Chapter 3 focuses on a different aspect of social capital. It evaluates how localized civic engagement through active memberships in civil associations affect a firm’s ability to generate product innovations, focusing on the question whether external information sources at the firm level interact in their effect with this type of social capital at the regional level. Relying on the same dataset as in the previous chapter and a multi-level design, no empirical evidence of a direct effect of civic engagement on the firms’ innovation performance is found. However, differentiating between active memberships in Olson- and Putnam-type civil associations, the results provide evidence that the effectiveness of relying on external information sources for the generation of product innovations is contingent upon the region’s civic engagement. Chapter 4 examines the effect regional tolerance has on the innovation performance of firms in regions of 7 Latin American countries. The empirical analysis, which relies on data from the World Bank Enterprise Survey and the World Value Survey and uses a multi-level design, shows that regional differences in tolerance matter for product innovation. Moreover, the results indicate that firms being located in highly tolerant regions increase their chances to benefit from agglomeration economies that characterize large urban agglomeration.

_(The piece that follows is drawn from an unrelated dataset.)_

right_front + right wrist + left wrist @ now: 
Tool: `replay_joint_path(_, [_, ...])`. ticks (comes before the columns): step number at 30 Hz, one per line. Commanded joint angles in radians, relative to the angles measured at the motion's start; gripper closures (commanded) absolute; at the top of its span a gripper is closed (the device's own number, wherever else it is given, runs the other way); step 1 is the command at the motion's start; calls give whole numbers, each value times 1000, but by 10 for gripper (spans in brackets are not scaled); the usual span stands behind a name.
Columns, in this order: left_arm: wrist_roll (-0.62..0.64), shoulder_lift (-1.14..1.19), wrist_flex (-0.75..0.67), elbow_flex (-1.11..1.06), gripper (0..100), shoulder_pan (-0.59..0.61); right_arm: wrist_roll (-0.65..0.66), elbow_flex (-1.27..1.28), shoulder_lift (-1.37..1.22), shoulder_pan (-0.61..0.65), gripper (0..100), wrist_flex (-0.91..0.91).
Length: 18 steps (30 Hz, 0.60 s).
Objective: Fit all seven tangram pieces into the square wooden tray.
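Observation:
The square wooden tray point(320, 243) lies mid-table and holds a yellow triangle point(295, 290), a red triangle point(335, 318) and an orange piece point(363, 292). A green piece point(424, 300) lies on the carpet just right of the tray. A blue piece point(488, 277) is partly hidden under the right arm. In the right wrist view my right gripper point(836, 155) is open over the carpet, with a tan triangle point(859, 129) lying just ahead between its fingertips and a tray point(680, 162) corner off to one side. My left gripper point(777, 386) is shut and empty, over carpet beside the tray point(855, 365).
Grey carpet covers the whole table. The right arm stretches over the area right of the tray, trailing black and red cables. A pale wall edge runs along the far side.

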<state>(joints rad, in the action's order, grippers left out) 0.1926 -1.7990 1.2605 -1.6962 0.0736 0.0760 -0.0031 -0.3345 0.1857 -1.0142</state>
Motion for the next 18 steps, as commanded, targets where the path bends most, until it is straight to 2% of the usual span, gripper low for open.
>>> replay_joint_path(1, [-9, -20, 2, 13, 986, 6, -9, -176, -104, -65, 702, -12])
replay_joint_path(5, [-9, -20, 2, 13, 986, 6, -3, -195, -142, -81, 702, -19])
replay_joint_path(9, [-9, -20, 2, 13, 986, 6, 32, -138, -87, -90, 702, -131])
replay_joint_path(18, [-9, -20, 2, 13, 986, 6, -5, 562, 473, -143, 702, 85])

While Chapter 2 through 4 focus on the effect context has in combination with firm-level variables on firm’s innovation strategies and innovation output, Chapter 5 focuses on entrepreneurship and investigates how the proximate and distal socio-cultural environments affect the well-established relationship between entrepreneurial self-efficacy and entrepreneurial intentions. One can observe that for individuals who possess entrepreneurial self-efficacy the positive effect of being exposed to entrepreneurial role models as a driver of entrepreneurial intentions is weaker than for individuals who do not belief to be able to successfully launch a business venture. This effect is contingent on the individualistic-collectivistic character of the national culture. The above-mentioned findings of this dissertation highlight the importance context plays for innovation processes and entrepreneurial behavior. More specifically, it demonstrates that it is often the interplay between contextual variables and variables at the micro-level which help us to further understand two of the most important drivers of economic development.